*** Opening of RECORDS FOR THIS TASK ***
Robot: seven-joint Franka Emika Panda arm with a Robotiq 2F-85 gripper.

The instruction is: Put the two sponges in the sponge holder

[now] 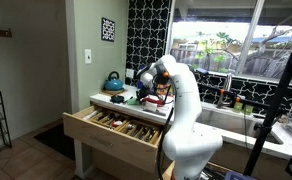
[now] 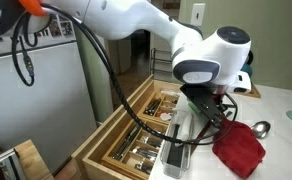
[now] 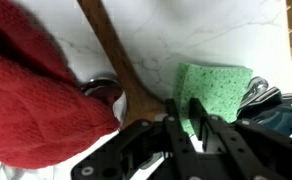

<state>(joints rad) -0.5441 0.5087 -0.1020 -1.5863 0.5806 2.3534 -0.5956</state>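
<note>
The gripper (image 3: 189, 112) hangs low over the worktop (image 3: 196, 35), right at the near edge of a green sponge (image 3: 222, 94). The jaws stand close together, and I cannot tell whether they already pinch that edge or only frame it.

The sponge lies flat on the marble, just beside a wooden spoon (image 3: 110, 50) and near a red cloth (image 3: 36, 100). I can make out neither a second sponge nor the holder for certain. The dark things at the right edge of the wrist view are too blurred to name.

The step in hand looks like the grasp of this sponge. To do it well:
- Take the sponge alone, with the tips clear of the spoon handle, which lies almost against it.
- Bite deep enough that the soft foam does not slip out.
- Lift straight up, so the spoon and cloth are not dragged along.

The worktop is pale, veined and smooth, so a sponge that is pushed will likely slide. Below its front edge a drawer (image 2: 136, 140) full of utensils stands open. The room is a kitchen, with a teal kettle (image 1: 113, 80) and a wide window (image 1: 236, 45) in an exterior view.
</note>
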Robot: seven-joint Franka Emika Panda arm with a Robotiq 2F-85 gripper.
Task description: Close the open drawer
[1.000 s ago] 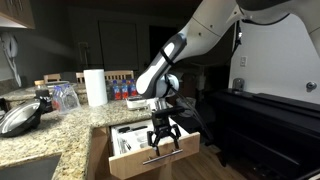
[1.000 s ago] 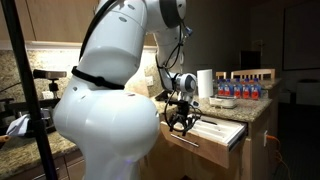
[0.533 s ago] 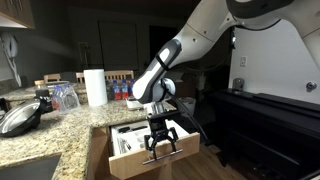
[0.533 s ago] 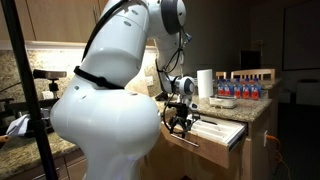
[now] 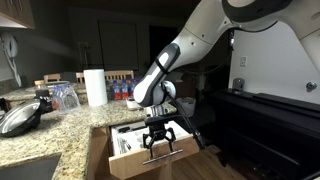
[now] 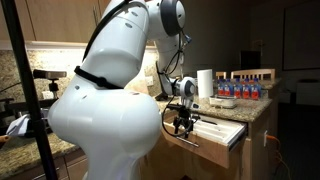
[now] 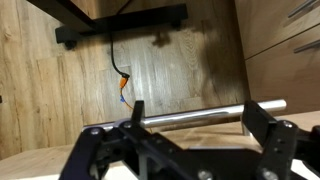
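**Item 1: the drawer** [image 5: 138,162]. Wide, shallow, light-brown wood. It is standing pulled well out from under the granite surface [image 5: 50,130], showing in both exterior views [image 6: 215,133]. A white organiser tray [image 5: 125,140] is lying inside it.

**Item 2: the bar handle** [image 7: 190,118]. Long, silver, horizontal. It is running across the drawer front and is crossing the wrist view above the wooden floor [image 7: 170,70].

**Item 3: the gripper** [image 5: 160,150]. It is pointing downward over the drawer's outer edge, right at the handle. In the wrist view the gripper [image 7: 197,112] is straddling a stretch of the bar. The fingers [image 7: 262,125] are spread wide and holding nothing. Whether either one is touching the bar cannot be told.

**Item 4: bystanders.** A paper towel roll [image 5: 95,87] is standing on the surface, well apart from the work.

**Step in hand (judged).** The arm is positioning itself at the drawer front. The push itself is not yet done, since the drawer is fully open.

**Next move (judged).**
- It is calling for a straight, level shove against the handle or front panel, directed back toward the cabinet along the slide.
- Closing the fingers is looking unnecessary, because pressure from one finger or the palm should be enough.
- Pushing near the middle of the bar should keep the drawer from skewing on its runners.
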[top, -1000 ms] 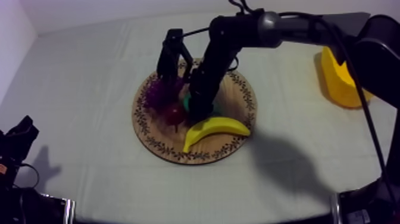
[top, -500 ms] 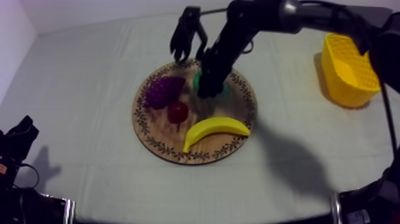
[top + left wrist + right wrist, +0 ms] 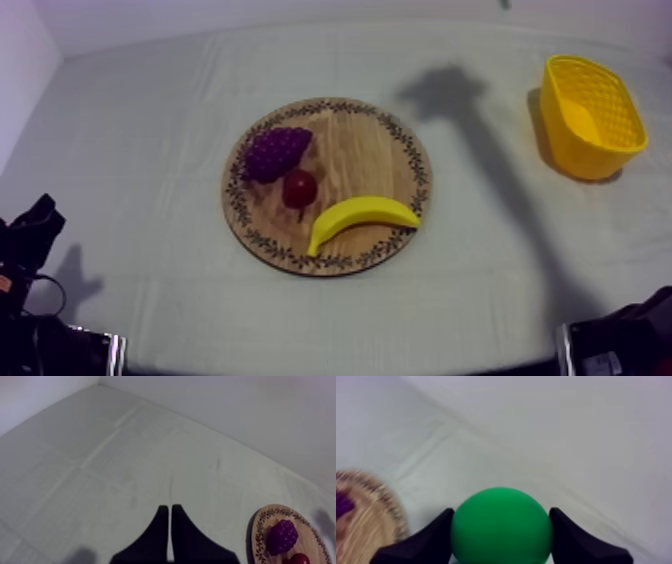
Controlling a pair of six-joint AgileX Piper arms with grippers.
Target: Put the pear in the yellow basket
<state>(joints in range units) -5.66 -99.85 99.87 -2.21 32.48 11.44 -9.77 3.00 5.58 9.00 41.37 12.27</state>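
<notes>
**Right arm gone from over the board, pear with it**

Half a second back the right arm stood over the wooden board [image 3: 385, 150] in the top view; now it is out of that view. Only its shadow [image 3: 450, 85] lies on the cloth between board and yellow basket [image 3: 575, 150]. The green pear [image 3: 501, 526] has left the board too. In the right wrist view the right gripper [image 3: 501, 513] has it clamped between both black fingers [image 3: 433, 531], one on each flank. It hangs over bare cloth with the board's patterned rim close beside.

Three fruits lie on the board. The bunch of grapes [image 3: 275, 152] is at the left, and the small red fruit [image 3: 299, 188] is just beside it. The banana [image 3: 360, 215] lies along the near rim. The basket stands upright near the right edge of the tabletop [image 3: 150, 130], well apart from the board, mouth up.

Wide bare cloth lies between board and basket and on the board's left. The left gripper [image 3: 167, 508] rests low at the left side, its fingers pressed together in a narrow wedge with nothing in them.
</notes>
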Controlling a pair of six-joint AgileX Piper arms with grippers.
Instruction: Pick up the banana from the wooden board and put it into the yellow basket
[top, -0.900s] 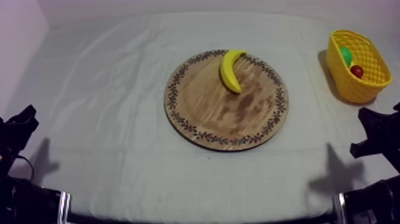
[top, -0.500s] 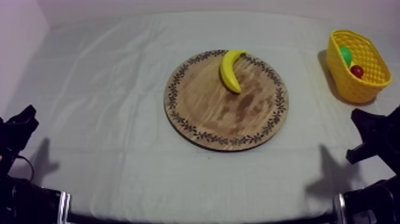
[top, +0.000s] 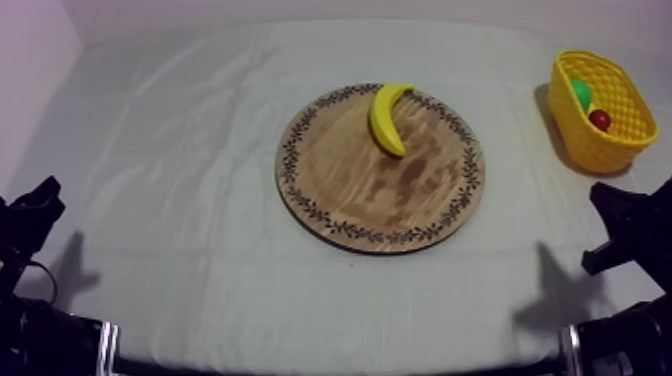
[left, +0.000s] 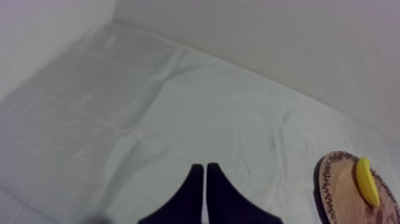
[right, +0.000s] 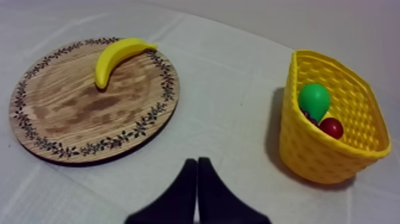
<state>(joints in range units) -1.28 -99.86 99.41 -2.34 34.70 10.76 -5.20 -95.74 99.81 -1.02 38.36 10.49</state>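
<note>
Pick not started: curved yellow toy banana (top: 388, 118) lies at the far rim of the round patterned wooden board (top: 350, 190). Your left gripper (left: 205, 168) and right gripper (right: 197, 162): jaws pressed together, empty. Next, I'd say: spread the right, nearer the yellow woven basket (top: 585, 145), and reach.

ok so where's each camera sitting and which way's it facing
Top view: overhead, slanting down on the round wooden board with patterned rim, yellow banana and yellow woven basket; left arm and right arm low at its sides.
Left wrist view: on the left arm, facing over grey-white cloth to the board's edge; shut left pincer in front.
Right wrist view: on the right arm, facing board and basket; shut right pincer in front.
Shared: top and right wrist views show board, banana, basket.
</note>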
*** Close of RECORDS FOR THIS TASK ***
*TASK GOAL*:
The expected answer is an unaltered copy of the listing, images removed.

*OUTPUT OF THE EXERCISE*:
Robot: seven-joint Franka Emika Panda arm with a Robotiq 2F-85 gripper.

The instruction is: Put the two sponges in the sponge holder

[now] 
[now] 
[now] 

<state>(joints rad) -0.5441 0.5087 -0.1020 -1.5863 0.5806 2.3534 -0.5956</state>
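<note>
The gripper (image 3: 189, 112) hangs low over the worktop (image 3: 196, 35), right at the near edge of a green sponge (image 3: 222, 94). The jaws stand close together, and I cannot tell whether they already pinch that edge or only frame it.

The sponge lies flat on the marble, just beside a wooden spoon (image 3: 110, 50) and near a red cloth (image 3: 36, 100). I can make out neither a second sponge nor the holder for certain. The dark things at the right edge of the wrist view are too blurred to name.

The step in hand looks like the grasp of this sponge. To do it well:
- Take the sponge alone, with the tips clear of the spoon handle, which lies almost against it.
- Bite deep enough that the soft foam does not slip out.
- Lift straight up, so the spoon and cloth are not dragged along.

The worktop is pale, veined and smooth, so a sponge that is pushed will likely slide. Below its front edge a drawer (image 2: 136, 140) full of utensils stands open. The room is a kitchen, with a teal kettle (image 1: 113, 80) and a wide window (image 1: 236, 45) in an exterior view.
</note>
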Robot: seven-joint Franka Emika Panda arm with a Robotiq 2F-85 gripper.
Task description: Close the open drawer
[1.000 s ago] 
[1.000 s ago] 
[0.533 s ago] 
[0.533 s ago] 
[now] 
[now] 
[now] 
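**Item 1: the drawer** [image 5: 138,162]. Wide, shallow, light-brown wood. It is standing pulled well out from under the granite surface [image 5: 50,130], showing in both exterior views [image 6: 215,133]. A white organiser tray [image 5: 125,140] is lying inside it.

**Item 2: the bar handle** [image 7: 190,118]. Long, silver, horizontal. It is running across the drawer front and is crossing the wrist view above the wooden floor [image 7: 170,70].

**Item 3: the gripper** [image 5: 160,150]. It is pointing downward over the drawer's outer edge, right at the handle. In the wrist view the gripper [image 7: 197,112] is straddling a stretch of the bar. The fingers [image 7: 262,125] are spread wide and holding nothing. Whether either one is touching the bar cannot be told.

**Item 4: bystanders.** A paper towel roll [image 5: 95,87] is standing on the surface, well apart from the work.

**Step in hand (judged).** The arm is positioning itself at the drawer front. The push itself is not yet done, since the drawer is fully open.

**Next move (judged).**
- It is calling for a straight, level shove against the handle or front panel, directed back toward the cabinet along the slide.
- Closing the fingers is looking unnecessary, because pressure from one finger or the palm should be enough.
- Pushing near the middle of the bar should keep the drawer from skewing on its runners.
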[top, -1000 ms] 
[top, -500 ms] 
[top + left wrist + right wrist, +0 ms] 
Controlling a pair of six-joint AgileX Piper arms with grippers.
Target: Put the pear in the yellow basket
<state>(joints in range units) -5.66 -99.85 99.87 -2.21 32.48 11.44 -9.77 3.00 5.58 9.00 41.37 12.27</state>
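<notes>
**Right arm gone from over the board, pear with it**

Half a second back the right arm stood over the wooden board [image 3: 385, 150] in the top view; now it is out of that view. Only its shadow [image 3: 450, 85] lies on the cloth between board and yellow basket [image 3: 575, 150]. The green pear [image 3: 501, 526] has left the board too. In the right wrist view the right gripper [image 3: 501, 513] has it clamped between both black fingers [image 3: 433, 531], one on each flank. It hangs over bare cloth with the board's patterned rim close beside.

Three fruits lie on the board. The bunch of grapes [image 3: 275, 152] is at the left, and the small red fruit [image 3: 299, 188] is just beside it. The banana [image 3: 360, 215] lies along the near rim. The basket stands upright near the right edge of the tabletop [image 3: 150, 130], well apart from the board, mouth up.

Wide bare cloth lies between board and basket and on the board's left. The left gripper [image 3: 167, 508] rests low at the left side, its fingers pressed together in a narrow wedge with nothing in them.
</notes>
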Controlling a pair of six-joint AgileX Piper arms with grippers.
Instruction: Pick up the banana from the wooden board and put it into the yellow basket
[top, -0.900s] 
[top, -0.500s] 
[top, +0.000s] 
[left, +0.000s] 
[right, +0.000s] 
<state>(joints in range units) -1.28 -99.86 99.41 -2.34 34.70 10.76 -5.20 -95.74 99.81 -1.02 38.36 10.49</state>
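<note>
Pick not started: curved yellow toy banana (top: 388, 118) lies at the far rim of the round patterned wooden board (top: 350, 190). Your left gripper (left: 205, 168) and right gripper (right: 197, 162): jaws pressed together, empty. Next, I'd say: spread the right, nearer the yellow woven basket (top: 585, 145), and reach.

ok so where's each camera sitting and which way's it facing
Top view: overhead, slanting down on the round wooden board with patterned rim, yellow banana and yellow woven basket; left arm and right arm low at its sides.
Left wrist view: on the left arm, facing over grey-white cloth to the board's edge; shut left pincer in front.
Right wrist view: on the right arm, facing board and basket; shut right pincer in front.
Shared: top and right wrist views show board, banana, basket.
</note>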

Nothing else is needed to complete the exercise.